The First Fair
Introduction
The story of Fairchild Aviation does not start with the production of aircraft. Rather, it began with the Fairchild aerial camera — the reason the early Fairchild aircraft were designed and built.
Sherman Mills Fairchild was born on April 7, 1896, in Oneonta, NY, the son of George W. Fairchild, founder and first chairman of the board of the IBM Corporation. Young Fairchild became a mechanical tinkerer with a factory full of machines and equipment to tempt an inventive mind. While still in his teens and at Harvard University, he developed a method for synchronizing a camera shutter with the flash for indoor photography.
With aerial photography being used in Europe during World War I for reconnaissance, Fairchild’s interest turned to aerial cameras. After improving the standard cameras used by the Army and Navy, he began developing a new camera of his own design. This camera featured the first successful between-the-lens shutter, which greatly improved aerial photography. Sherman Fairchild received encouragement from Dr. Herbert Ives, director of electro-optical research at Bell Telephone Laboratories. The Army’s Billy Mitchell also became interested, and the new aerial camera was acquired by the Army Air Corps.
While the Army could use a few of these cameras, Fairchild’s invention had no large military market. To remedy this, he turned to aerial map making and emphasized civilian applications.
Early Companies and Operations
The Fairchild Aerial Camera Company was formed in 1920. Early mapping contracts, with little experience, made little money for the new company. In fact, the first large contract — to map the City of Newark, NJ for $7,000 — cost the company nearly $30,000.
Aerial photography in the early days was plagued by two problems: poor camera equipment and unstable airplanes on which to mount them. Sherman Fairchild solved many of the camera problems himself. His company, Fairchild Aerial Surveys, then moved to design a plane that provided the stability and reliability necessary for aerial photography, and introduced innovations such as an enclosed cockpit, foldable wings, and ailerons that could be lowered as flaps.
Most early mapping flights were done in a Standard J-1 with a Curtiss C-6 engine of 160 hp or a Curtiss Oriole with the same engine. The Standard J-1 had flat sides and offered better ground viewing; the Oriole, being faster and with round sides, made camera operation difficult. Both aircraft required climbs to 10,000–14,000 ft, leaving very little fuel for the mapping mission.
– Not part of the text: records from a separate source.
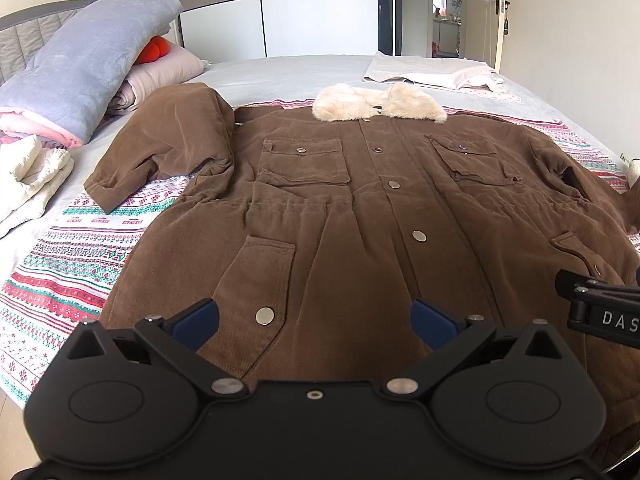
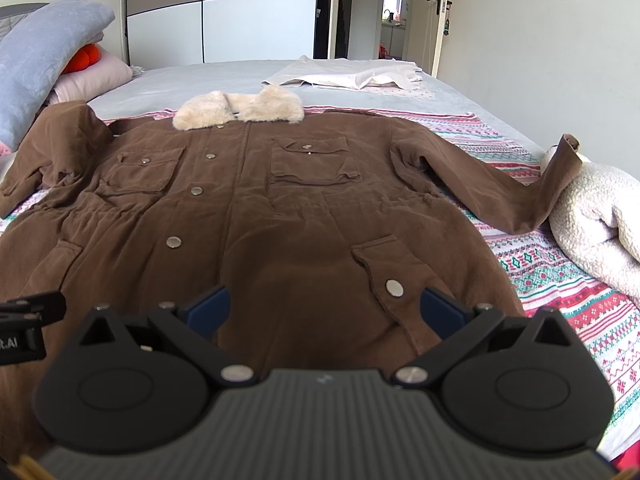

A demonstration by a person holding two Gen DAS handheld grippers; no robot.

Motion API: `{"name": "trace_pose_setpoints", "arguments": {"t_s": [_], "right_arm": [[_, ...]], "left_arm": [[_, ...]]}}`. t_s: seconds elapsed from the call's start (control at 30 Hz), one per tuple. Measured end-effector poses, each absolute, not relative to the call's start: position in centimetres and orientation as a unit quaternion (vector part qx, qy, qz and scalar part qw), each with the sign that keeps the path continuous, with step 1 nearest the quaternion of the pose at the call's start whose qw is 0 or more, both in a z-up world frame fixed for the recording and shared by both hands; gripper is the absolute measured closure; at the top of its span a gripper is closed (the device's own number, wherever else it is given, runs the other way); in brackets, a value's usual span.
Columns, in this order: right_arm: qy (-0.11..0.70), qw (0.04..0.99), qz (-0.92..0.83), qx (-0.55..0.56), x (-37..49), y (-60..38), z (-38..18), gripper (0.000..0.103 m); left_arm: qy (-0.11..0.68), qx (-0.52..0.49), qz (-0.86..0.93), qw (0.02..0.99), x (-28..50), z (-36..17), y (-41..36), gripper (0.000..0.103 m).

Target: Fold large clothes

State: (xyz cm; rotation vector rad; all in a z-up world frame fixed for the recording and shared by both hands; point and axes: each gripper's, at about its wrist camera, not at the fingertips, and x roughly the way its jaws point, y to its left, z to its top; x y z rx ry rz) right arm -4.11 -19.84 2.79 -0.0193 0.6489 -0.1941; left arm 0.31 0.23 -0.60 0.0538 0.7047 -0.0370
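Observation:
A large brown coat [image 1: 360, 216] with a cream fur collar [image 1: 376, 104] lies front up, buttoned, spread on the bed; it also shows in the right wrist view [image 2: 256, 216]. Its left sleeve [image 1: 160, 148] is bent back on itself. Its right sleeve [image 2: 492, 184] stretches out onto a cream fleece. My left gripper [image 1: 314, 320] is open and empty above the hem near the lower left pocket. My right gripper [image 2: 326, 312] is open and empty above the hem by the lower right pocket [image 2: 384, 276].
A patterned blanket [image 1: 68, 264] lies under the coat on the grey bed. Folded bedding and a blue-grey quilt [image 1: 80, 64] sit at the left. A cream fleece [image 2: 600, 216] lies at the right edge. A flat pale garment [image 2: 352, 74] lies at the far side.

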Motion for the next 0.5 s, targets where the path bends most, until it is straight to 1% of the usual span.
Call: {"name": "trace_pose_setpoints", "arguments": {"t_s": [0.5], "right_arm": [[0.319, 0.943, -0.097, -0.010, -4.19, -20.13, 2.68, 0.000]], "left_arm": [[0.344, 0.032, -0.013, 0.938, 0.24, -0.61, 0.51, 0.000]]}}
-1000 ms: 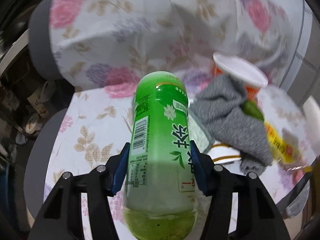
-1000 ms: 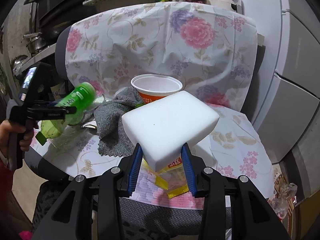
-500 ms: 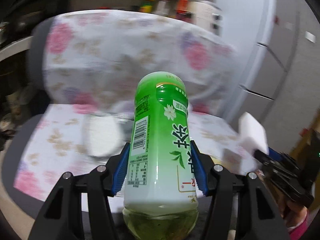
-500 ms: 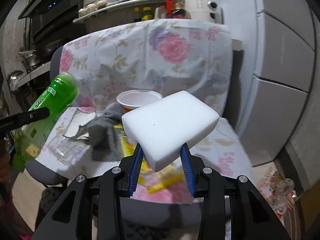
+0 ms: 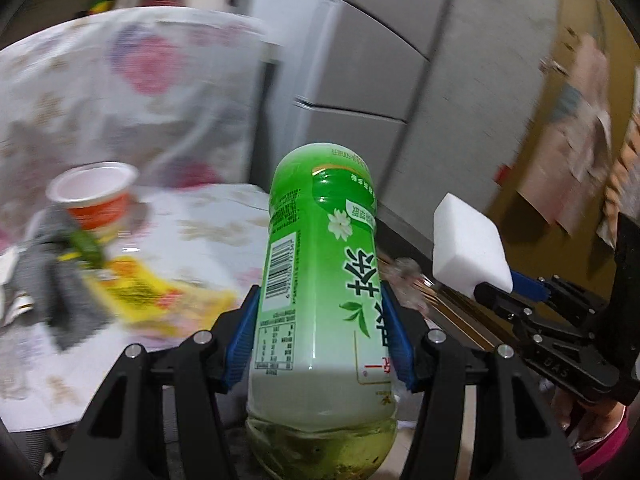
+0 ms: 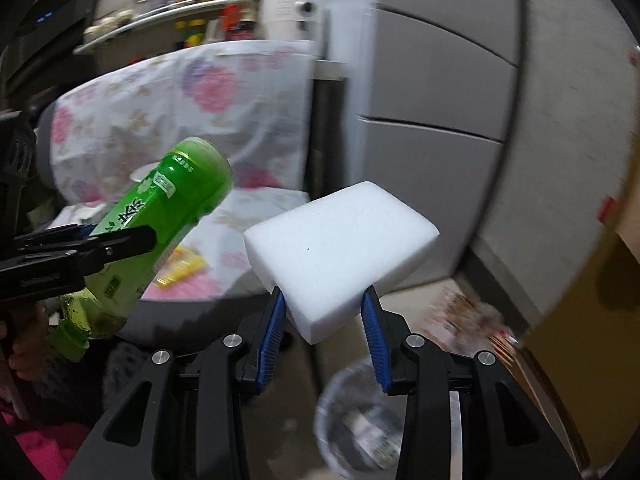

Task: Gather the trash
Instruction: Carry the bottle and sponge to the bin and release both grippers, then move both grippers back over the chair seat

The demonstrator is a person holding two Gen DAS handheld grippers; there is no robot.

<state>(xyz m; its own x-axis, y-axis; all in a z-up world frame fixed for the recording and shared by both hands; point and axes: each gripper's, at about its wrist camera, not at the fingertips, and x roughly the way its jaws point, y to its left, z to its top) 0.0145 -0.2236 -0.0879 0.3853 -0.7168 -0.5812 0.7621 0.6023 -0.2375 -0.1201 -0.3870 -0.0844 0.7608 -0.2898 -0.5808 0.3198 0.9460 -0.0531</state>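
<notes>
Left wrist: left tongs (image 5: 318, 340) pinch green bottle (image 5: 320, 280) — right tongs (image 6: 324, 336) pinch white foam block (image 6: 340, 248).

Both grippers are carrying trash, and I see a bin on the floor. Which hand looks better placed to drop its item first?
Probably the right. The right gripper holds the white foam block with the wire bin just below and ahead of its fingers. The left gripper, clamping the green bottle, shows no bin in its own view.
</notes>
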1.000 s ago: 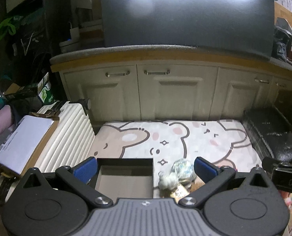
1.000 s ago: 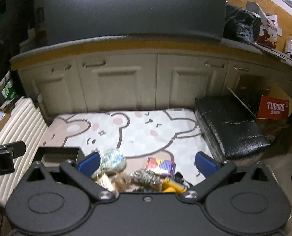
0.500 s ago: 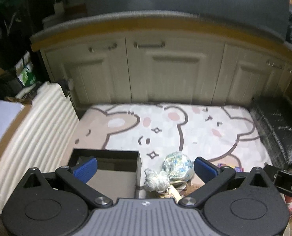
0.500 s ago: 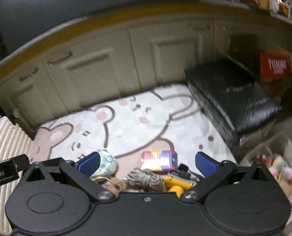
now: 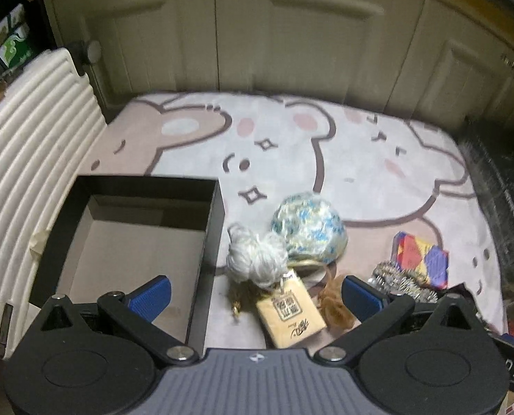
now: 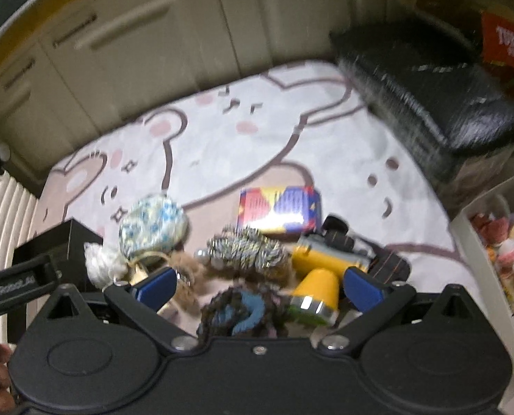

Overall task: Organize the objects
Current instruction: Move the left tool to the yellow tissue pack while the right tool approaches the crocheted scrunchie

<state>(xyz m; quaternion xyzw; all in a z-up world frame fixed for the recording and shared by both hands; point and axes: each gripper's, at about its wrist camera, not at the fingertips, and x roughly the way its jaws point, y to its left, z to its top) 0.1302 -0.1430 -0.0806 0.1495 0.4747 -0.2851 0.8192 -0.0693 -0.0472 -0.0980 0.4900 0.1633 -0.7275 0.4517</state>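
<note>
Both tools hang over a bear-print mat (image 5: 291, 145) strewn with small things. The left hand-held gripper (image 5: 255, 295) is spread wide and empty, straddling an empty black box (image 5: 215, 221), a white yarn ball (image 5: 257, 259) and a tan card box (image 5: 291, 313). The right hand-held gripper (image 6: 258, 285) is likewise wide apart, holding nothing, above a yellow flashlight (image 6: 317, 288), grey yarn (image 6: 246, 250) and a colourful box (image 6: 277, 207).

Black box (image 5: 218, 207), bear-print mat (image 5: 291, 145), blue-flecked yarn ball (image 5: 308, 230)
</note>
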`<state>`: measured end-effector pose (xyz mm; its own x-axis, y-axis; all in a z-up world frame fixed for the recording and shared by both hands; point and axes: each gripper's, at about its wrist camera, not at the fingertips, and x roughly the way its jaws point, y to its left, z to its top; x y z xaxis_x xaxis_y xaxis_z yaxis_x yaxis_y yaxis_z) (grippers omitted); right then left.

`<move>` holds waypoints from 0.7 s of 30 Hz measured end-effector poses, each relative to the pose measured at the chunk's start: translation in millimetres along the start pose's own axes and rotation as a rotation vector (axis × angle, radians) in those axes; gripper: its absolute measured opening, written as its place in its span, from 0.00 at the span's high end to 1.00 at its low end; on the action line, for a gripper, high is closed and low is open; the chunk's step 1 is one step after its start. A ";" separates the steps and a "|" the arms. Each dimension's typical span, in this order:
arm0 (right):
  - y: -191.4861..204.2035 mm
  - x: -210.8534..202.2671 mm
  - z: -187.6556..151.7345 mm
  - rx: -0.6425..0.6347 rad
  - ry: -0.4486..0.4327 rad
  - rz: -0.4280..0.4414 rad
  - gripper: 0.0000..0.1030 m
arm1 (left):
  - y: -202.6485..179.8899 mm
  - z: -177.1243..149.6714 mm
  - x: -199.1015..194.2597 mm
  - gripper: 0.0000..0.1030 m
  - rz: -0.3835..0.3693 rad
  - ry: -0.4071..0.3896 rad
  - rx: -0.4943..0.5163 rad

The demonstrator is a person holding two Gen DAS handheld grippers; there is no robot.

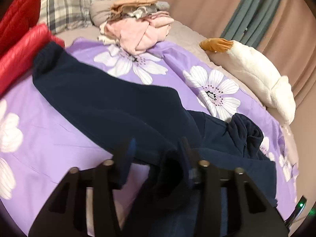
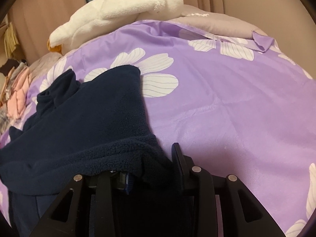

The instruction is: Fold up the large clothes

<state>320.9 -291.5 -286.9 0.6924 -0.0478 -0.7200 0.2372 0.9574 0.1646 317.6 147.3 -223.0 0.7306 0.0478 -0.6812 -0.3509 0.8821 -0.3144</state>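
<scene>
Two grippers clamped on one navy fleece garment (image 1: 110, 102) spread over purple floral bedding (image 1: 49, 130). Left gripper (image 1: 156, 154), bottom centre of its view, pinching bunched fleece, with the sleeve's long axis running diagonally from there to the upper left, cuff toward a red quilted item (image 1: 17, 59). Right gripper (image 2: 152, 158), bottom centre of its view, closed on the fleece hem, left finger buried under fabric. White plush toy (image 2: 118, 6) at upper left.
</scene>
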 end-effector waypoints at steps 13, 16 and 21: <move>4.5 1.8 0.6 -0.021 0.002 -0.043 0.66 | -47.0 -69.3 38.1 0.70 0.082 0.002 0.242; 2.6 -1.5 0.0 -0.009 -0.001 -0.039 0.63 | -40.5 -69.9 42.0 0.70 0.060 0.010 0.221; -5.0 -26.3 -4.9 0.011 0.051 -0.030 0.57 | -40.8 -67.9 42.1 0.70 0.050 0.006 0.221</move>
<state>298.2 -293.7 -272.2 0.6493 -0.0616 -0.7580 0.2648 0.9526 0.1494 322.9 81.5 -283.7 0.7116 0.0913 -0.6966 -0.2488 0.9600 -0.1283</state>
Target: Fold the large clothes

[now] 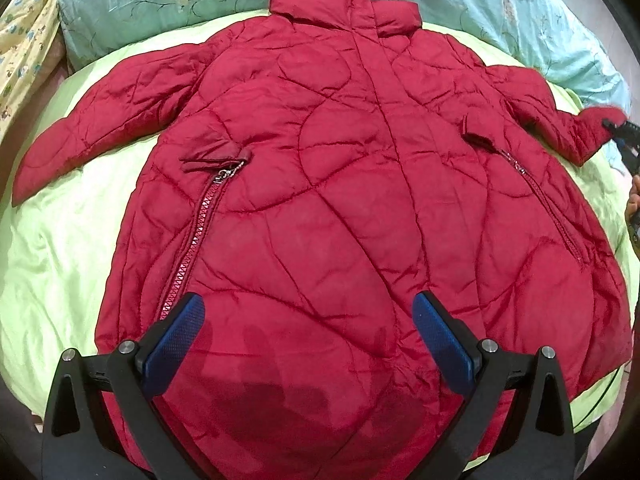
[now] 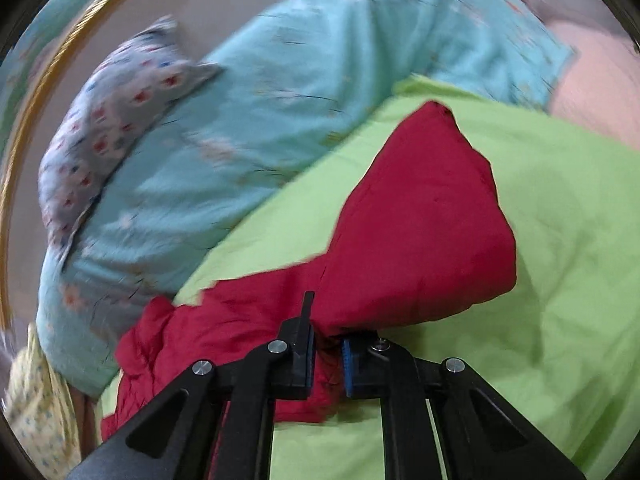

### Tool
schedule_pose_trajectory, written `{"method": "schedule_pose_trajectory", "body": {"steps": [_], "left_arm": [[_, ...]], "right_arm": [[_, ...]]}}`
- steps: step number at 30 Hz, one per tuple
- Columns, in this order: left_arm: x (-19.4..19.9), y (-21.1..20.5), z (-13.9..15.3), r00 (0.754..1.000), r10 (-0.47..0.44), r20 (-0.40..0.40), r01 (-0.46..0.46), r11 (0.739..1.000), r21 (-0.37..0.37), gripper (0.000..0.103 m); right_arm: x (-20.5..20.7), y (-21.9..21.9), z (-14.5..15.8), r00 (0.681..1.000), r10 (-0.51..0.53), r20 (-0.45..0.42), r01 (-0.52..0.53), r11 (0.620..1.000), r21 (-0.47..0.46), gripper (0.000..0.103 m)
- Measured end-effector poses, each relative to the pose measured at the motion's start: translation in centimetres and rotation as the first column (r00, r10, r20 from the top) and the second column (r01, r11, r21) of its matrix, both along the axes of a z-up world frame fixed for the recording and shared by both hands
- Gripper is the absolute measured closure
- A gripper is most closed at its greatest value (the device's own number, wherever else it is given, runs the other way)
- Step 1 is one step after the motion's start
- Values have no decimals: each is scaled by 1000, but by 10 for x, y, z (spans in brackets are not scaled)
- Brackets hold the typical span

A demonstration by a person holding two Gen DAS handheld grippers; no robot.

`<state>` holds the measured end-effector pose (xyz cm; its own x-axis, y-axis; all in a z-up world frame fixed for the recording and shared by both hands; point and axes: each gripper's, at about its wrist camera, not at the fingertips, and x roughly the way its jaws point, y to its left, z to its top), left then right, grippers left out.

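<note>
My right claw [image 2: 326, 360] was clamped on the cuff of the red padded coat [image 1: 340, 200], spread front-up on the bed [image 1: 60, 248]; light, puffy, slippery, best held at cuffs and hem; left claw [image 1: 308, 340] stood apart above the hem.

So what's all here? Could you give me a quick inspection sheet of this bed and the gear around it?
Surface: lime green sheet covering the bed, lightly wrinkled.
Job's things: red coat spread flat, front up, collar away from the camera, both sleeves out; right sleeve gripped at its cuff.
Clutter: turquoise flowered quilt beyond the collar; grey patterned pillow; yellow printed cloth.
Grippers: left gripper open above the hem, holding nothing; right gripper shut on the sleeve.
Cables: nothing seen.
Surroundings: beige wall, blurred.
</note>
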<state>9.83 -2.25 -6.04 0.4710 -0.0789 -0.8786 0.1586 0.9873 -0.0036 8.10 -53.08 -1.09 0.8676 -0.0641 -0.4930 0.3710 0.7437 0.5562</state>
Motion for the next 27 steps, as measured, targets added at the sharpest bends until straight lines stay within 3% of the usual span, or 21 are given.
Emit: {"method": "schedule_pose_trajectory", "body": {"steps": [4, 12, 20, 27], "left_arm": [[2, 10, 3, 1000, 18, 12, -18, 1000, -20, 0], [8, 39, 5, 997, 78, 16, -76, 994, -78, 0], [11, 68, 6, 992, 124, 7, -121, 980, -159, 0], [16, 82, 7, 991, 137, 2, -134, 968, -214, 0]], "right_arm": [[18, 48, 31, 992, 123, 38, -120, 990, -74, 95], [64, 169, 61, 919, 393, 45, -382, 912, -149, 97], [99, 265, 50, 835, 549, -32, -546, 820, -175, 97], [120, 317, 27, 788, 608, -95, -615, 773, -157, 97]]}}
There were no production cabin aircraft at the time, since it was generally thought pilots out in the slipstream could feel air pressures on their faces.
In 1922, contracts surveying Canada led to the formation of Fairchild Aerial Surveys Ltd., Canada. Standard J-1s were sent on the job and operated on skis during winter months. These photo missions eventually led to the conclusion that the aircraft in use were not suited to the job and were reducing operational efficiency.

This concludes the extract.